Social Media Campaign

For most of WHRO’s pledge drives, social media promotion has been utilized to promote volunteer groups who man the phones, recognize food donors who keep the volunteers fed and highlights of local talent who take over the airwaves. Engagement for this type of approach has been less than stellar, so I decided to shake it up.

Dwight Davis, the program director and on-air talent for our 24/7 classical station WHRO-FM was chosen to take over all of the social media pages for the station for one day of the drive. Messages in Dwight’s voice were crafted for his take-over; engaging photos and videos were created; and content surrounding an unlikely social media topic for our audience was chosen – Classical Music. The campaign started at 6am and ended at 9PM with a final post. Over 38 messages were posted on a single channel – much more than the typical eight to ten posts. Six channels total were used, including Facebook and Twitter.

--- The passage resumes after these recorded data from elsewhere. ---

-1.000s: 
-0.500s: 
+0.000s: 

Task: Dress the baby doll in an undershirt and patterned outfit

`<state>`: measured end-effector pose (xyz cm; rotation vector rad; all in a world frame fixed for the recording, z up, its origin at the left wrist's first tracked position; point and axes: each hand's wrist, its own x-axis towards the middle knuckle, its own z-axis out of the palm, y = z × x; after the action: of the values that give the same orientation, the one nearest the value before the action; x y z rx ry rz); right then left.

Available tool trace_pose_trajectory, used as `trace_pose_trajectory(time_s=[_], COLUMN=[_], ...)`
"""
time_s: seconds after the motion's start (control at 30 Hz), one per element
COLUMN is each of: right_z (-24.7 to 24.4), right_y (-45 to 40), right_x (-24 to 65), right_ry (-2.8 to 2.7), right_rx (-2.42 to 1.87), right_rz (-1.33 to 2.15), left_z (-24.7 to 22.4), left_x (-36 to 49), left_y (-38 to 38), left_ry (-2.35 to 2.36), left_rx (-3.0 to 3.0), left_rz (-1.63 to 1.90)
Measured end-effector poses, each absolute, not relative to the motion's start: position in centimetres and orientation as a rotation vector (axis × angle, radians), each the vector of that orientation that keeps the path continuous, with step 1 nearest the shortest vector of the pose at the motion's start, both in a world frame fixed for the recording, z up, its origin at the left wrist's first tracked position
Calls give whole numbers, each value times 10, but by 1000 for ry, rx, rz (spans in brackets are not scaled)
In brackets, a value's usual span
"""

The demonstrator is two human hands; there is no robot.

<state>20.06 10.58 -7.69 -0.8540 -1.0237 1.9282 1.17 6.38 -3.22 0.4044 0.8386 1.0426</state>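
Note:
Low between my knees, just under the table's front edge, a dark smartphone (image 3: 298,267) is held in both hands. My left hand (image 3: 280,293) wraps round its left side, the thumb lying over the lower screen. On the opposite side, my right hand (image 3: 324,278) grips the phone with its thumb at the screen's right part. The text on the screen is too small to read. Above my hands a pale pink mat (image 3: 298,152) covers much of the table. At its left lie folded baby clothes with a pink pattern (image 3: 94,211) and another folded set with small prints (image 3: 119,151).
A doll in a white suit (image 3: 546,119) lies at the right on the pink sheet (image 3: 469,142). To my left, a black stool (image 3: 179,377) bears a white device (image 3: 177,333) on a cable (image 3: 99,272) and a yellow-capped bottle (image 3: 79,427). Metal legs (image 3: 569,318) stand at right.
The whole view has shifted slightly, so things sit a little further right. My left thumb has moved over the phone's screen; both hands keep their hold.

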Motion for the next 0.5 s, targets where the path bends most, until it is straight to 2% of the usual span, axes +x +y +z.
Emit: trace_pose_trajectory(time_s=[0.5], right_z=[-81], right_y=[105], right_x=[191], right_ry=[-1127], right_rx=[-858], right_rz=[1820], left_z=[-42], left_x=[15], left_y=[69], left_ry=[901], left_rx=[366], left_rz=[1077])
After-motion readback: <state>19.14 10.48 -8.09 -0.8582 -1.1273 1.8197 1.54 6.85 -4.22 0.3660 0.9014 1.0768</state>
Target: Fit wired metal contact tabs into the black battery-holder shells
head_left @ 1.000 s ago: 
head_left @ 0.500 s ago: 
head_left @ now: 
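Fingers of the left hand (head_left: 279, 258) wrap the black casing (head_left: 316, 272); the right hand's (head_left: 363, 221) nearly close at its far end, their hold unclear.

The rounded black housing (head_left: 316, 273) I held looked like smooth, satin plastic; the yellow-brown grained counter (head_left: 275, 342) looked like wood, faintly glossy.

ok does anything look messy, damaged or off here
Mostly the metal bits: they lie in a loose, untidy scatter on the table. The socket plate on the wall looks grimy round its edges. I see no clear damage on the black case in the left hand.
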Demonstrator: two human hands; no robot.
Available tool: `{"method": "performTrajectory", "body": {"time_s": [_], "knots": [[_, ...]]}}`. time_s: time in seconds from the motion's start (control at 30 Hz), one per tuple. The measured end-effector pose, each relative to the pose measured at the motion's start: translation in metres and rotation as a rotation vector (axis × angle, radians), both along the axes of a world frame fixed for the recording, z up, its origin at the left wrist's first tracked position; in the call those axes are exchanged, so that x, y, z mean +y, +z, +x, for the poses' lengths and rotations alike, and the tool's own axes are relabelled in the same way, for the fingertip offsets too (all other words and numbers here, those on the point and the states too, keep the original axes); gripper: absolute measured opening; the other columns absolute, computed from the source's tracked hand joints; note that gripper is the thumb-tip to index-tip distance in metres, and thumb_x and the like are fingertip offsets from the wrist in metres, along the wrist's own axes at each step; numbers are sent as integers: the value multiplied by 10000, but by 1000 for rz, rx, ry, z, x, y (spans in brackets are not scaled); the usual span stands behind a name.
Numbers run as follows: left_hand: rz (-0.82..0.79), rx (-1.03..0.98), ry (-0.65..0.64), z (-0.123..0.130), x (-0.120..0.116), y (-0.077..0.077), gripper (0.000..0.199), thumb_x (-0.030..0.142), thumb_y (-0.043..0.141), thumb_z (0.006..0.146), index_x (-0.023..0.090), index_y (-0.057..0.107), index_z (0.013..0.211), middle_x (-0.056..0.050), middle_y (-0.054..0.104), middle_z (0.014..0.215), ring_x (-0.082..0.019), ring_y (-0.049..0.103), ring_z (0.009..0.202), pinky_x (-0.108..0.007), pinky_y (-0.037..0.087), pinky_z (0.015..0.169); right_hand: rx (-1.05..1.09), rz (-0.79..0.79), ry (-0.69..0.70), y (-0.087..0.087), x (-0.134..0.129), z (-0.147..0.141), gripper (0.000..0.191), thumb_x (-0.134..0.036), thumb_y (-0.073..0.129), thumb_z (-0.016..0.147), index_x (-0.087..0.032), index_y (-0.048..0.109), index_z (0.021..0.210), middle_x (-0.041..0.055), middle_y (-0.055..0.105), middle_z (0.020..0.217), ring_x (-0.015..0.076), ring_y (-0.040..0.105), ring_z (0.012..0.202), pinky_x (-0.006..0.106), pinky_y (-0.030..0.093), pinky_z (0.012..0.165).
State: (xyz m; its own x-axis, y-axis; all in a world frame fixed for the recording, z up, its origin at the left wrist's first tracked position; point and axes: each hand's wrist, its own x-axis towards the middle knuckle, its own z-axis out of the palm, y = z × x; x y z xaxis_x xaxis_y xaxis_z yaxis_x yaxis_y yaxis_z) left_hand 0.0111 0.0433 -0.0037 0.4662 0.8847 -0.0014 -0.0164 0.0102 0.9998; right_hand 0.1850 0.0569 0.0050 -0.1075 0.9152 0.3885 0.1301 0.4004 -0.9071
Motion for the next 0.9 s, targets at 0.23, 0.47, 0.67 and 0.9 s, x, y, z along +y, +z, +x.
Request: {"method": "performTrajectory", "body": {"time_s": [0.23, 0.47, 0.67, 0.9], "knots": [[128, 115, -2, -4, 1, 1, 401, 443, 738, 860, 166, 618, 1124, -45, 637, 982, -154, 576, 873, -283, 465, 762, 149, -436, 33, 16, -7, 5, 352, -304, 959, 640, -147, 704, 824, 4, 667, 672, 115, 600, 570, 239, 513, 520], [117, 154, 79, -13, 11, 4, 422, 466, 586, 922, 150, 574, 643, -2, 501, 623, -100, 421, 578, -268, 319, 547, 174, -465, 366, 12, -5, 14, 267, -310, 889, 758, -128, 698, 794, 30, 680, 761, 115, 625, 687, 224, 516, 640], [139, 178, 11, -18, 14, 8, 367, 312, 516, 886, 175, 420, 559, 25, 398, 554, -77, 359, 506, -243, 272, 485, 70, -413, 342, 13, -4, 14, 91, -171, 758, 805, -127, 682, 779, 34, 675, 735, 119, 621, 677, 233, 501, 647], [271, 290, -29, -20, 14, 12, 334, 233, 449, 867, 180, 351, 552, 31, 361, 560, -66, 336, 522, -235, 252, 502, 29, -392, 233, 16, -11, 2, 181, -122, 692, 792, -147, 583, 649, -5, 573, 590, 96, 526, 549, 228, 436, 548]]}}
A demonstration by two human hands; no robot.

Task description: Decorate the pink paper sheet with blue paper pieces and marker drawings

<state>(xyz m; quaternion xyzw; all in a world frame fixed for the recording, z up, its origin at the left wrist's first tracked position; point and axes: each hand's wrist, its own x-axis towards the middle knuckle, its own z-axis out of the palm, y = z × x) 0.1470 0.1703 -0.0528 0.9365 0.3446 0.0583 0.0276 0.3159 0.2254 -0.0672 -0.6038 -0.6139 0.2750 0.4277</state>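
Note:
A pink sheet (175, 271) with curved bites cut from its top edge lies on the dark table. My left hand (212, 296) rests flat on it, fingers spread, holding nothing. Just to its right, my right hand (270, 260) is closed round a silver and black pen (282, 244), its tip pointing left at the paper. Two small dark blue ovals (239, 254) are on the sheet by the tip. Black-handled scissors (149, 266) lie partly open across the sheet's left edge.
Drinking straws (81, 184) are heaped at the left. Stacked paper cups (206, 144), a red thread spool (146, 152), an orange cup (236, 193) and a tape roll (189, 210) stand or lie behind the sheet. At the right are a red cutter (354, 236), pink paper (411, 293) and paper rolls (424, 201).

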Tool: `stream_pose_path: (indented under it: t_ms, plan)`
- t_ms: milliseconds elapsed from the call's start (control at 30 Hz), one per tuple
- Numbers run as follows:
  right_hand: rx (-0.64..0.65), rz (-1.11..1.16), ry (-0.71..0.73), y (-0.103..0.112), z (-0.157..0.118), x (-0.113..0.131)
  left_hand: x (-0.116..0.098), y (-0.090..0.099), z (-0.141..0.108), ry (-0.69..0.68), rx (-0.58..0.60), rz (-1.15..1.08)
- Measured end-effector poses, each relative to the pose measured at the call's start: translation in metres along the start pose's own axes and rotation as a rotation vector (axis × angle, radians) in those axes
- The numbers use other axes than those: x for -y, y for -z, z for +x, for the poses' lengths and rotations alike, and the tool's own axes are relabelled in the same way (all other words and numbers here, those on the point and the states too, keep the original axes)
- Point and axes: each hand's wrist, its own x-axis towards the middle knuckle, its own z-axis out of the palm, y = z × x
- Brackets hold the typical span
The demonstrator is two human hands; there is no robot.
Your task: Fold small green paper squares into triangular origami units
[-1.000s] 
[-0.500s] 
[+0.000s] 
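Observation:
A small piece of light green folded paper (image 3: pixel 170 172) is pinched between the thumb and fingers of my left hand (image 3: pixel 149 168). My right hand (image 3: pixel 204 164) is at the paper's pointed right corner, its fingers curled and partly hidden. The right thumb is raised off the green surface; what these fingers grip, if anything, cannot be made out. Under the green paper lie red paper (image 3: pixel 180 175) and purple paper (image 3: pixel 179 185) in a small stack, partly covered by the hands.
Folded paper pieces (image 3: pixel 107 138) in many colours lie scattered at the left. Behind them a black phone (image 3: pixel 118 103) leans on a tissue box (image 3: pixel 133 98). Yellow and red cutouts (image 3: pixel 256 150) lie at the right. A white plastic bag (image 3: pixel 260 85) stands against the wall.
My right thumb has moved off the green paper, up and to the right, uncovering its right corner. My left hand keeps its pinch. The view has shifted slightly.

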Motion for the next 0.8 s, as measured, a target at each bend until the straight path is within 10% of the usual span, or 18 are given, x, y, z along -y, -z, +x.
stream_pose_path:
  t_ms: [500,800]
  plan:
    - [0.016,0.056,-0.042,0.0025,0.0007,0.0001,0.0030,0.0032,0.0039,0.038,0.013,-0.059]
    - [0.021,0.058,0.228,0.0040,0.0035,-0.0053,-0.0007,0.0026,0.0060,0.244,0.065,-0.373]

Humor was a huge component to the success of the campaign. Taking a topic that has traditionally been revered as serious and untouchable from humor was turned upside down and the results were amazing. The overall reach between the multi-channel take-over exceeded 100,000 for one day and engagement numbers at about 20,000.

The irony of the entire project is that Dwight didn’t even have a Facebook profile and had no interest at all in social media.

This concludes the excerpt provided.